DATA:
== Segment start ==

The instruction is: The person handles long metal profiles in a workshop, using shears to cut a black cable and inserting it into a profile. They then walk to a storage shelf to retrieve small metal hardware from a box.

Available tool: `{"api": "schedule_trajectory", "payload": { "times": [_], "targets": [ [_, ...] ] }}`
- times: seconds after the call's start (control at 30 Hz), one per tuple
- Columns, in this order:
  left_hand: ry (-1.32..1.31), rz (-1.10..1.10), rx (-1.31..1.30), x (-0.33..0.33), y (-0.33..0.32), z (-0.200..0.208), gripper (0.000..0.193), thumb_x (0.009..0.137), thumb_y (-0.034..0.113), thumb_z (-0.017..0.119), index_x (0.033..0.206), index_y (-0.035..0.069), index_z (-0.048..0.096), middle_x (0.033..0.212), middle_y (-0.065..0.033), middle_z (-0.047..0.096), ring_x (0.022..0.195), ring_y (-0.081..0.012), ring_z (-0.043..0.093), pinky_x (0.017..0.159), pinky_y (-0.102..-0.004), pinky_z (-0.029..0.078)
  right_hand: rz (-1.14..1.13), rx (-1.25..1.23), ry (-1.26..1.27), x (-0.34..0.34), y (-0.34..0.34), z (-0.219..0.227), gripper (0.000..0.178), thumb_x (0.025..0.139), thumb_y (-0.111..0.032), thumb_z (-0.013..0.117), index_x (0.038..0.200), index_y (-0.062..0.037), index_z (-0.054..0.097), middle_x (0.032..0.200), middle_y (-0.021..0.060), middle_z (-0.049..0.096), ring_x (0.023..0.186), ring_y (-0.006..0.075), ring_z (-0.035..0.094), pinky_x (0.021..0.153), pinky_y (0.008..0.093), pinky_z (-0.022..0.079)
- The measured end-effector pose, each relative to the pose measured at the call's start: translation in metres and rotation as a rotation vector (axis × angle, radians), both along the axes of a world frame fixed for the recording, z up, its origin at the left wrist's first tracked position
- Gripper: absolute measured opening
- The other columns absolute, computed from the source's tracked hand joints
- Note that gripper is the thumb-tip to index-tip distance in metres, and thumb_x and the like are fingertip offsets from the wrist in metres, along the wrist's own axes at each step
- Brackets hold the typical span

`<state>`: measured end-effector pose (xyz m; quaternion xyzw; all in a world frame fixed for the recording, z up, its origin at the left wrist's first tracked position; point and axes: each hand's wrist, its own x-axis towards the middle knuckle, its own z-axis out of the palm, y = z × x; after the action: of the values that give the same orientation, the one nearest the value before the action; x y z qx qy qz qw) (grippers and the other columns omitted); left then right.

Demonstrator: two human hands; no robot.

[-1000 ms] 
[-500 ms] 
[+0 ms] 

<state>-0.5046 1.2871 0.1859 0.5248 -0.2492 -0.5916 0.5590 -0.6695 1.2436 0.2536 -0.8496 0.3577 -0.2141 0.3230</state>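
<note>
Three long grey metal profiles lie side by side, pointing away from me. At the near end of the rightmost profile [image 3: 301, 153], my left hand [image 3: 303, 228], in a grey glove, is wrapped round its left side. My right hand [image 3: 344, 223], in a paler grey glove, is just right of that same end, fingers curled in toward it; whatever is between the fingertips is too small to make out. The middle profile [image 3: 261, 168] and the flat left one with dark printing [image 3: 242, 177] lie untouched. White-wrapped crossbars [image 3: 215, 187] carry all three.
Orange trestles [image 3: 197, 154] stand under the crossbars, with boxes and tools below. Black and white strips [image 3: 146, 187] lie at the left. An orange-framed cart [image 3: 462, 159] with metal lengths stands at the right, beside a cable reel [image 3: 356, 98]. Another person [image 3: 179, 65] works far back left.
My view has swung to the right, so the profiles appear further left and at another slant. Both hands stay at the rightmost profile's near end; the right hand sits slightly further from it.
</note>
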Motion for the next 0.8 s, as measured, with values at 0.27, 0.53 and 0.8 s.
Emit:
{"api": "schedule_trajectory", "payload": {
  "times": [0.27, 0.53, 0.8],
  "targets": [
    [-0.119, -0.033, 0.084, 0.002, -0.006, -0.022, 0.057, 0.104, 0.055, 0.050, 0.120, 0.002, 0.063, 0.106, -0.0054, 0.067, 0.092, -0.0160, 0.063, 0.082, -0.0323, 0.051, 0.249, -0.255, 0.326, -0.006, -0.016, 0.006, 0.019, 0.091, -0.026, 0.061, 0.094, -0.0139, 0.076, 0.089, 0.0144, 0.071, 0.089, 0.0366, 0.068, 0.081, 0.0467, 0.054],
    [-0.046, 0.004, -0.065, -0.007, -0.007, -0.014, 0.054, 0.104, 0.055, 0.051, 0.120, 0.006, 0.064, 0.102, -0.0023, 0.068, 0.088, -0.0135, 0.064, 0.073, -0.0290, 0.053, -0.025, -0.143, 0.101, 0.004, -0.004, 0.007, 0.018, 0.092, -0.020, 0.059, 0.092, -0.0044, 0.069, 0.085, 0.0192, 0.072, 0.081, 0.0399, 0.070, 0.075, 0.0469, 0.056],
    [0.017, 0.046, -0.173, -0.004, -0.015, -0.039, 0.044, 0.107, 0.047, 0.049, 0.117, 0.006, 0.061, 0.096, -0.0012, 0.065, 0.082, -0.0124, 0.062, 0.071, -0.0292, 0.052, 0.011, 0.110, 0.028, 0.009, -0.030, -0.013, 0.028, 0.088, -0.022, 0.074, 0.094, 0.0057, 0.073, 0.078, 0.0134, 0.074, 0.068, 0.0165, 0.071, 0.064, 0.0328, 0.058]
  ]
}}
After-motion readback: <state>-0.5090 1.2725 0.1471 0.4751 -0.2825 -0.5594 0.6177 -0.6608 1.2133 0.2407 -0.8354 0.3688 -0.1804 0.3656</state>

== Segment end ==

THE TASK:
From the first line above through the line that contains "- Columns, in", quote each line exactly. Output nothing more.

WRITTEN RESPONSE:
The instruction is: The person handles long metal profiles in a workshop, using shears to cut a black cable and inserting it into a profile. They then walk to a storage shelf to retrieve small metal hardware from a box.

Available tool: `{"api": "schedule_trajectory", "payload": { "times": [_], "targets": [ [_, ...] ] }}`
- times: seconds after the call's start (control at 30 Hz), one per tuple
- Columns, in this order:

This output requires nothing further.